Zitat von GeldanlegER am 23. März 2021, 10:01 Uhr

Der letzte Absatz könnte eine Beschreibung meiner Person sein....ich bin ca eine Dekade jünger und traue mich schlicht aus den Dir geschilderten Gründen den "finalen" Schritt zu gehen....

... nur Mut! Bei mir ist alles noch ganz frisch und ich habe auch noch Schwierigkeiten, runterzufahren. Doch der Leidensdruck wurde bei mir zu hoch!

Zitat von exit-tbd am 23. März 2021, 10:14 Uhr

ich hoffe in diesen Städten sind "Miethaie"/Wohnungsnot/usw. kein politisches Thema?

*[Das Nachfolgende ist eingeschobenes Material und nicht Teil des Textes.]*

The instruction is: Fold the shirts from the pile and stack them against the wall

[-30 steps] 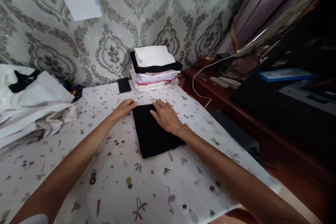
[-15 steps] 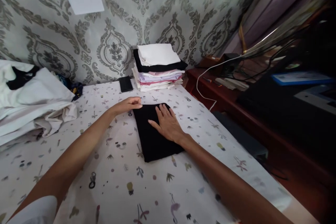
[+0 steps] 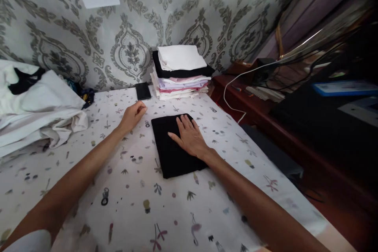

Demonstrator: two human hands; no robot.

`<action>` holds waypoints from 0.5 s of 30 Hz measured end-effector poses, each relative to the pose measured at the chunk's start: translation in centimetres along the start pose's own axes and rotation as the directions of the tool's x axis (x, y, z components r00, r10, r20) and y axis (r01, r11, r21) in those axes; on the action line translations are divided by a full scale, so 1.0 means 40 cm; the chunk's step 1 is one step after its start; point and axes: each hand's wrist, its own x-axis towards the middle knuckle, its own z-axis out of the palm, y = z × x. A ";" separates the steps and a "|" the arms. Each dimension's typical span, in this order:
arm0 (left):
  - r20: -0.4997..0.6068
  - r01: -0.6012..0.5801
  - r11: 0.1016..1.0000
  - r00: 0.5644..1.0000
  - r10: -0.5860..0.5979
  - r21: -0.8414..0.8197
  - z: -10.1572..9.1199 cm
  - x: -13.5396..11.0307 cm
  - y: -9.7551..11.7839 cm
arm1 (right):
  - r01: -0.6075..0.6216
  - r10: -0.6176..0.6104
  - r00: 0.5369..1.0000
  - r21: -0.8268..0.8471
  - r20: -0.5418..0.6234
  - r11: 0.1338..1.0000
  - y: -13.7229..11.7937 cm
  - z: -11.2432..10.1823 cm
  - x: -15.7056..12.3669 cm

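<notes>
Now the left hand has let go — empty, fingers loosely apart; black cloth, under only the flat-spread right hand, looks neatly folded.

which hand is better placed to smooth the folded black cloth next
Probably the right hand: it lies palm down on the black cloth, while the left hand is off the cloth, to its left.
</notes>
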 end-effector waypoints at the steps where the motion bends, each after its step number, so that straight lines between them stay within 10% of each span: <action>1: -0.002 -0.020 1.000 1.000 0.020 -0.022 -0.009 -0.029 0.026 | -0.001 0.001 1.000 0.009 -0.002 1.000 0.001 0.000 0.001; 4: 0.211 -0.150 0.988 0.965 0.156 -0.045 -0.017 -0.148 0.116 | -0.002 0.003 1.000 0.053 -0.011 0.999 0.004 -0.004 -0.001; 11: 0.528 -0.753 0.599 0.638 0.561 0.272 0.025 -0.380 0.231 | 0.167 -0.162 0.985 0.101 -0.055 0.981 -0.033 -0.054 -0.028; 15: 0.612 -0.669 0.622 0.705 0.358 0.407 0.052 -0.391 0.259 | 0.227 -0.233 0.970 0.091 0.065 0.970 -0.055 -0.052 -0.028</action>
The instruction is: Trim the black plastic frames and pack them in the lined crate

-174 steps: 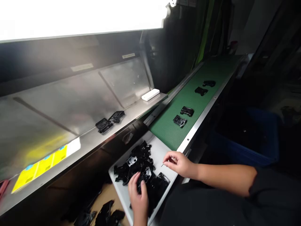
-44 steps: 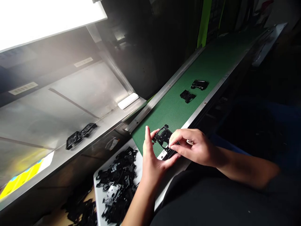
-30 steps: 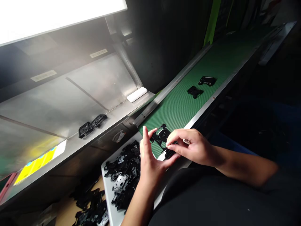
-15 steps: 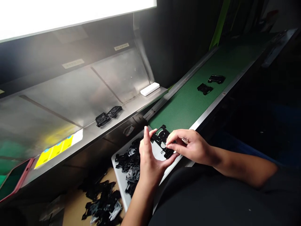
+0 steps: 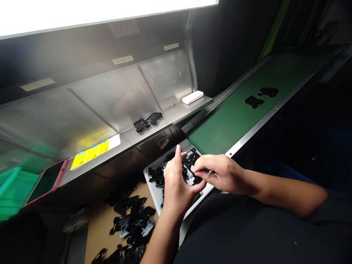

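Note:
Both my hands hold one flat black plastic part (image 5: 189, 165) over the grey tray (image 5: 154, 183). My left hand (image 5: 175, 183) cups it from below, with thumb and forefinger on its left edge. From the right, my right hand (image 5: 217, 172) pinches the part's right edge with bent fingers. The tray holds a heap of similar black parts (image 5: 158, 175).
A green conveyor belt (image 5: 233, 117) runs up to the right and carries two black parts (image 5: 260, 97). On the steel shelf (image 5: 123, 137) lie two black parts (image 5: 147, 122), a white block (image 5: 192, 97), a yellow label (image 5: 95, 152) and a red-cased phone (image 5: 45, 181). Below lies a cardboard box (image 5: 101, 227) with more parts.
The view has swung left, so the hands and part now sit over the tray rather than the belt end. The grip on the part is unchanged.

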`<state>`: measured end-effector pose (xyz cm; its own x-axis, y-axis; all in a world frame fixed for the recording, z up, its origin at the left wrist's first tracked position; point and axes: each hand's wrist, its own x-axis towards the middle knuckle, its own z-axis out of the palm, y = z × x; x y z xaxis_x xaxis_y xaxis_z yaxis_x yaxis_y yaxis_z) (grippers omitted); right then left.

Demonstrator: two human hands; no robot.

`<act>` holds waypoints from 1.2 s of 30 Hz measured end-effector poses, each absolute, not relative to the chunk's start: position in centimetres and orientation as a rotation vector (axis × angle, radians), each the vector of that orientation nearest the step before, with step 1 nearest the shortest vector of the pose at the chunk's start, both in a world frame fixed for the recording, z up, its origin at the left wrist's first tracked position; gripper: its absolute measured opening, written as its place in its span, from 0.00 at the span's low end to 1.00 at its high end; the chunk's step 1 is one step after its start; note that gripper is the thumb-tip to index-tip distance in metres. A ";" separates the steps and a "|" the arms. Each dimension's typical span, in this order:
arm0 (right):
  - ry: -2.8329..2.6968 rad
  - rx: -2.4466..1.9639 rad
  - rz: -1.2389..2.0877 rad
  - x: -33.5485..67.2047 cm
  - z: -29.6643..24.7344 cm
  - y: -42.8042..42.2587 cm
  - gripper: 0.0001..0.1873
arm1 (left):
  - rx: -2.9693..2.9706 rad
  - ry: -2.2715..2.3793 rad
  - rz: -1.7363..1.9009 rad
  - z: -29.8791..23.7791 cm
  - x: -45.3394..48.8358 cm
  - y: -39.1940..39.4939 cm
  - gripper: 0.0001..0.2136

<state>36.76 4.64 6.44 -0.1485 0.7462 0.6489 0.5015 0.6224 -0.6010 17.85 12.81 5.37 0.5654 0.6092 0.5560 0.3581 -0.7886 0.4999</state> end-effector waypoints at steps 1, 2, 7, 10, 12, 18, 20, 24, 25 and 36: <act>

wäre ja blöd, wenn "die Politik" zwecks Mieterschutz die Mieten deckelt ... während GLEICHZEITIG als Spätfolge von Quantitative Easing und Corona-motivierten Gelddruckorgien alle Kosten (incl. Deiner Lebenshaltung) ab Mitte der 2020er Jahre um 10 % oder 15 % im Jahr steigen ...

Ich habe die Mieten nicht optimimiert. Mir sind zufriedene und pünktlich zahlende Mieter wichtig. Immer fair bleiben!

Zu deinen Preissteigerungsängsten/-befürchtungen: Was wäre denn Deine Handlungsempfehlung? Es sind genug laufende Einnahmen da. Wenn das mal nicht mehr so sein sollte, wird eine Immobilie verkauft. Etwas provokativ, sorry: Zur Zeit wären die Immobiliensehr schnell verkauft. Wenn sich die Lage auf dem Immomarkt mal ändern sollte, dauert es eben etwas länger.

Wie sollen sich diejenigen denn verhalten, die das gleiche Problem hätten, aber nicht das entsprechende Einkommen/Vermögen. Ich gehe da etwas optimistischer dran, denn diese "Untergangsszenarien" helfen mir nicht so richtig  weiter.